La línea que separa nuestra propia vanagloria de la satisfacción y bienestar del prójimo es muy sutil y tenemos que estar atentos. Si, realmente, te importa el prójimo, tu mujer, tu marido, tus hijos, tus nietos, tus amigos, tus compañeros de oficina, las personas con quienes interactúas habitualmente… cuando vayas a “regalar” algo de ti mismo, sea tiempo, dinero o cosas, piensa en el bien que eso puede hacerle al otro. No a ti.

Así que, ¡ponte en su lugar!

Te animo a que hagas como en las películas de espías e interrogatorios policiales. Piensa como el “criminal”. ¿Qué haría? ¿Cómo actuaría? ¿Qué le motiva? ¿Qué le desmotiva? ¿Por qué actuaría así? Y, sobre todo, ¿para qué lo haría?

Busca sus conexiones. Cuando lo hagas, acertarás de pleno. Pero, bucea bien en tu interior para encontrarte a ti mismo. Descartar aquello que sólo te satisface a t. Y encontrar en “ese” (tu interior) al “otro”. Cuando lo sepas, olvidándote de ti mismo, regalarás aquello que esa otra persona quiere realmente.

Por supuesto, después, actúa. ¡Haz ese regalo! Y recuerda que el obsequio no tiene por qué ser una cosa. A continuación, entabla diálogo con la persona. Mediante el diálogo, llegarás al encuentro.

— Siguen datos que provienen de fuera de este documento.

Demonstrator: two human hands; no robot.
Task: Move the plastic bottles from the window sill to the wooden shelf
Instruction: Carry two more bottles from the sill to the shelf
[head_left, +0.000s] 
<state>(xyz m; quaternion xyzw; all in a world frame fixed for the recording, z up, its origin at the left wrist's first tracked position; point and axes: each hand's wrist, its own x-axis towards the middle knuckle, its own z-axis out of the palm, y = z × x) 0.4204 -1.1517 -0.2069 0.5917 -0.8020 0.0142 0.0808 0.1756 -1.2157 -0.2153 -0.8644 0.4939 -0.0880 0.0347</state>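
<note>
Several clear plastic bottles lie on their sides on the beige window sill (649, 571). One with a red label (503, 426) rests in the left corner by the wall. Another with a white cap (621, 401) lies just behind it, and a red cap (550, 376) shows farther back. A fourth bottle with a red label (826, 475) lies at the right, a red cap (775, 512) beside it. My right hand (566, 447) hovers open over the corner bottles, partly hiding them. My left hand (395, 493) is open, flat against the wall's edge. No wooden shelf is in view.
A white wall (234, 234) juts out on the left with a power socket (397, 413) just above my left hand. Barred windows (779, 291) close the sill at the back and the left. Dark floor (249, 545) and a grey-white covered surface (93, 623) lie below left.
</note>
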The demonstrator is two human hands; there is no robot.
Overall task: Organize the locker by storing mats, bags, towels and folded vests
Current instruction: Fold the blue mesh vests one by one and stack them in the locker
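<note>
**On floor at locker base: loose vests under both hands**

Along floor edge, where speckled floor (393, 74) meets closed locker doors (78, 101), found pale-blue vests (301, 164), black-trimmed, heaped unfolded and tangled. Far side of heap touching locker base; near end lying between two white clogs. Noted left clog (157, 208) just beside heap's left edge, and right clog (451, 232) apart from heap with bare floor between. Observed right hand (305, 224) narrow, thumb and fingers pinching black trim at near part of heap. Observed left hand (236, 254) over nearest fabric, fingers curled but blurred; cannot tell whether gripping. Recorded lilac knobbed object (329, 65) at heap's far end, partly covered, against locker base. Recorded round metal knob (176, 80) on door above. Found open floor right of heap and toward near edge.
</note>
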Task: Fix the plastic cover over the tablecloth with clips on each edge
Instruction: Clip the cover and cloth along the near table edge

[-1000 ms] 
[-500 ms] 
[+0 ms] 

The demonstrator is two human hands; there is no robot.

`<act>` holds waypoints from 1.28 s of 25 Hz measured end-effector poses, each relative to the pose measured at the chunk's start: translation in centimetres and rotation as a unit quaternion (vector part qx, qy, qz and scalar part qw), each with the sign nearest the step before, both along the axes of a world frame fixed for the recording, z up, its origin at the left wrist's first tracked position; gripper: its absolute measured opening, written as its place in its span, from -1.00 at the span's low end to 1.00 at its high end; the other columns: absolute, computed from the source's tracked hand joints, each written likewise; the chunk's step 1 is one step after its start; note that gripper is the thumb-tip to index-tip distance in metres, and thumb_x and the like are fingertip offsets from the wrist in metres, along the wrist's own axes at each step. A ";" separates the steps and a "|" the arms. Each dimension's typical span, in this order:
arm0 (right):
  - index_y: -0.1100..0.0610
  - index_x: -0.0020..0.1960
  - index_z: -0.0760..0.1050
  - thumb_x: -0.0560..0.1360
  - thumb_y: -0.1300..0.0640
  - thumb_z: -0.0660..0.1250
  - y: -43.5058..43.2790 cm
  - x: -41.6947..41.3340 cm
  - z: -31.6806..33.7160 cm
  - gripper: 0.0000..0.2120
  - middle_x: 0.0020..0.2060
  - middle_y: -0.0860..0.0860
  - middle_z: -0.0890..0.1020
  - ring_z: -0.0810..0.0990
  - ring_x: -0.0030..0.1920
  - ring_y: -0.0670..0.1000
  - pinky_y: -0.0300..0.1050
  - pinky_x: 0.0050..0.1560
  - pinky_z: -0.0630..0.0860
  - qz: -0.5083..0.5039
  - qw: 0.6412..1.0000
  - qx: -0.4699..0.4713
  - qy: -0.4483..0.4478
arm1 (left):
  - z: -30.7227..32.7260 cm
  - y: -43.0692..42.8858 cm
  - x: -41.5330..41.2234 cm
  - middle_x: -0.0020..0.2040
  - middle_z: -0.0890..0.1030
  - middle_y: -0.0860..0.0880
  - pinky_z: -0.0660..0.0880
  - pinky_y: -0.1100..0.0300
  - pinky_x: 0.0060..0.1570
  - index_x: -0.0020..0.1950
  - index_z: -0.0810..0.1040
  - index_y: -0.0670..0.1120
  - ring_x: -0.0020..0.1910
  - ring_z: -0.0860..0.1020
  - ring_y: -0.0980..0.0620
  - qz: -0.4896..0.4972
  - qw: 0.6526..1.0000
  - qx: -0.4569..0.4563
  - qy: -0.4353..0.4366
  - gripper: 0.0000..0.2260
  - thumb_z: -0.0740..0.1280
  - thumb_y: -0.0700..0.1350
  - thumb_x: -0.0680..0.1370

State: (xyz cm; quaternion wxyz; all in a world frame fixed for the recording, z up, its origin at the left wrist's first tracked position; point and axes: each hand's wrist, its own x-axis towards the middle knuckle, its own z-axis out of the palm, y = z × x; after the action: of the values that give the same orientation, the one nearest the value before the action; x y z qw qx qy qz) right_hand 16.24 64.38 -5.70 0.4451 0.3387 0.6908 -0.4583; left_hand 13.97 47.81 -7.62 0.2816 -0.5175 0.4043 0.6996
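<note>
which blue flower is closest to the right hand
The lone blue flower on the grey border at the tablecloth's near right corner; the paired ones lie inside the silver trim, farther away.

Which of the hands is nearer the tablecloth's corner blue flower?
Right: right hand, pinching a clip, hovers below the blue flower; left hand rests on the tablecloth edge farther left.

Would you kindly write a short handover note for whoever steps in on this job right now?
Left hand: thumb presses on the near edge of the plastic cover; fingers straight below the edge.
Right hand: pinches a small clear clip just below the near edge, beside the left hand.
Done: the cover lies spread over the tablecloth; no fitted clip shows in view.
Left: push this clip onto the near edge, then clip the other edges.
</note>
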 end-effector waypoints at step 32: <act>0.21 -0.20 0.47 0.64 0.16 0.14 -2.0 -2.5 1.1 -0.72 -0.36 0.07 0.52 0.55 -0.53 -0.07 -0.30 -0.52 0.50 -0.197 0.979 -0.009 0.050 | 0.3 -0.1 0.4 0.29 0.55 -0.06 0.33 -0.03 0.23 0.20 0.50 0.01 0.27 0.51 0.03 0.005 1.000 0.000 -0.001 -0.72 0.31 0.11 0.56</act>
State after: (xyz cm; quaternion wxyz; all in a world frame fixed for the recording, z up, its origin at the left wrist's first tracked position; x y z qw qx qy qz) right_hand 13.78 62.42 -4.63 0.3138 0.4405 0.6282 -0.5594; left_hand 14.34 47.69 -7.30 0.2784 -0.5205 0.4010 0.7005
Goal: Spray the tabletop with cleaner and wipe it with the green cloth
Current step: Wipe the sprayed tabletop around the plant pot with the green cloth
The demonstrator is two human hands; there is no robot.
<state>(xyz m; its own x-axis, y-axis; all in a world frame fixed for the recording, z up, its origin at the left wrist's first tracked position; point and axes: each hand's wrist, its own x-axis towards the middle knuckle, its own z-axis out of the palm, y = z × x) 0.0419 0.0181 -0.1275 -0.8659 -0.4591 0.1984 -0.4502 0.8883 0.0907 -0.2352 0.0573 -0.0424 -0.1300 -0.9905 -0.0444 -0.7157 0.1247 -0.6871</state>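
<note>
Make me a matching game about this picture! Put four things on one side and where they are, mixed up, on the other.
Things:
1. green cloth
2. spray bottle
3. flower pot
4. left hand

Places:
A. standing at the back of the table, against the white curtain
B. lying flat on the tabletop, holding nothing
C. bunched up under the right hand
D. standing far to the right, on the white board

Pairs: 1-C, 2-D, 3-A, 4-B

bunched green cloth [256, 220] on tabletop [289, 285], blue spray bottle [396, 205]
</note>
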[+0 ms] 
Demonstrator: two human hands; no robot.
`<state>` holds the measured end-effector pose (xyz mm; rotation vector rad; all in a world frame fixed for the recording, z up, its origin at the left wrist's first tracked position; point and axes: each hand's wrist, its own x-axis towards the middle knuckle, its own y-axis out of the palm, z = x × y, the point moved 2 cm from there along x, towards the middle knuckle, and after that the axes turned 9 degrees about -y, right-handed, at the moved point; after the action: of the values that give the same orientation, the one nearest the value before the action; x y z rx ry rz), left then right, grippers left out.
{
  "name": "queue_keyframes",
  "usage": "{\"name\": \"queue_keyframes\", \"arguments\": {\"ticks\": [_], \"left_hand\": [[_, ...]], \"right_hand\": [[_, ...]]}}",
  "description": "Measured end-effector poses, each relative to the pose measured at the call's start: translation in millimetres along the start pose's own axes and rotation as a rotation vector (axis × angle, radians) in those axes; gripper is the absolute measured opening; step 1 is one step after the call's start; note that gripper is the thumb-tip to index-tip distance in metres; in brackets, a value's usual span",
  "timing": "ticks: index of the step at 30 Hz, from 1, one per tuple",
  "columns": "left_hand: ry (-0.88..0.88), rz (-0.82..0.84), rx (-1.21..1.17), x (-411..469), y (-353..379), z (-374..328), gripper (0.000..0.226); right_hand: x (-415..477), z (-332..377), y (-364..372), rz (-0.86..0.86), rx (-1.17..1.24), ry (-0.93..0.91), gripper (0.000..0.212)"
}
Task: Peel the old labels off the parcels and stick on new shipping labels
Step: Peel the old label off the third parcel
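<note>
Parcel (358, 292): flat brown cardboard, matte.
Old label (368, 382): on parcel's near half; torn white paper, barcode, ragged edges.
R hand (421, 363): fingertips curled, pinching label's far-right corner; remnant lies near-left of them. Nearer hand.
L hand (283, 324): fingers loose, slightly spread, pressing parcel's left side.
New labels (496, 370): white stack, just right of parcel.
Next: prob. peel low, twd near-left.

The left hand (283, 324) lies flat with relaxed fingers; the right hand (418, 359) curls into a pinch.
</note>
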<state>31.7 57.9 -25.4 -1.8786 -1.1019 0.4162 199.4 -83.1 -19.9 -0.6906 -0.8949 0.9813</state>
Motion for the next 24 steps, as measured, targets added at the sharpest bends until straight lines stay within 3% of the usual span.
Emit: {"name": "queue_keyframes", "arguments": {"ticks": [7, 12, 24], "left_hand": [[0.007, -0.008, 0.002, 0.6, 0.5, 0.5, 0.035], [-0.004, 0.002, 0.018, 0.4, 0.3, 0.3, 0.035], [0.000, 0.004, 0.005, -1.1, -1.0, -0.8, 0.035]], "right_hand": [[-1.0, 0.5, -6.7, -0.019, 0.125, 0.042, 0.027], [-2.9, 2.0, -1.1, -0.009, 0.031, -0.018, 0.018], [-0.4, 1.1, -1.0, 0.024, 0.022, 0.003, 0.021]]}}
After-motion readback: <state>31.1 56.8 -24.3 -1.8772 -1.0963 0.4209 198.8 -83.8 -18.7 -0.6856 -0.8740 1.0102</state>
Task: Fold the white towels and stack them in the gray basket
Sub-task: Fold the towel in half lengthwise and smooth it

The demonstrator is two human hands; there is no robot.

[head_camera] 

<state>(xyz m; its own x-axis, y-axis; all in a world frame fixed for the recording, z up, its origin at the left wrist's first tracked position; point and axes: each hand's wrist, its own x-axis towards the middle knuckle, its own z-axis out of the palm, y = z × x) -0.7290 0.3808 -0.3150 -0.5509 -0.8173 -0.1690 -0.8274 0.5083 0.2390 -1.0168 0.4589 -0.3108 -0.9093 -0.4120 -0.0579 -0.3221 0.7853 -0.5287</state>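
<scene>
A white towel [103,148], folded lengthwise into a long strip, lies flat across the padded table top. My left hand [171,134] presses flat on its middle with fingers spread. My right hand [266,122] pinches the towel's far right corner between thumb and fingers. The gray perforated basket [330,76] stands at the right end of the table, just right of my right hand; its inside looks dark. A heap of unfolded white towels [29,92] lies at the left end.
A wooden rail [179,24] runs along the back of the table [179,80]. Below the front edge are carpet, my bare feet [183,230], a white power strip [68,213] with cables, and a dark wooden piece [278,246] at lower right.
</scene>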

Y, tras el encuentro, llegarás al nosotros.

No dudes en ponerlo en práctica y, después, si quieres, me cuentas tu experiencia. Y, por supuesto, si tienes cualquier duda o necesitas ayuda para lograrlo de forma eficaz… ¡aquí me tienes!

Y, recuerda el mensaje del Rey Mago: “he pensado en los niños”.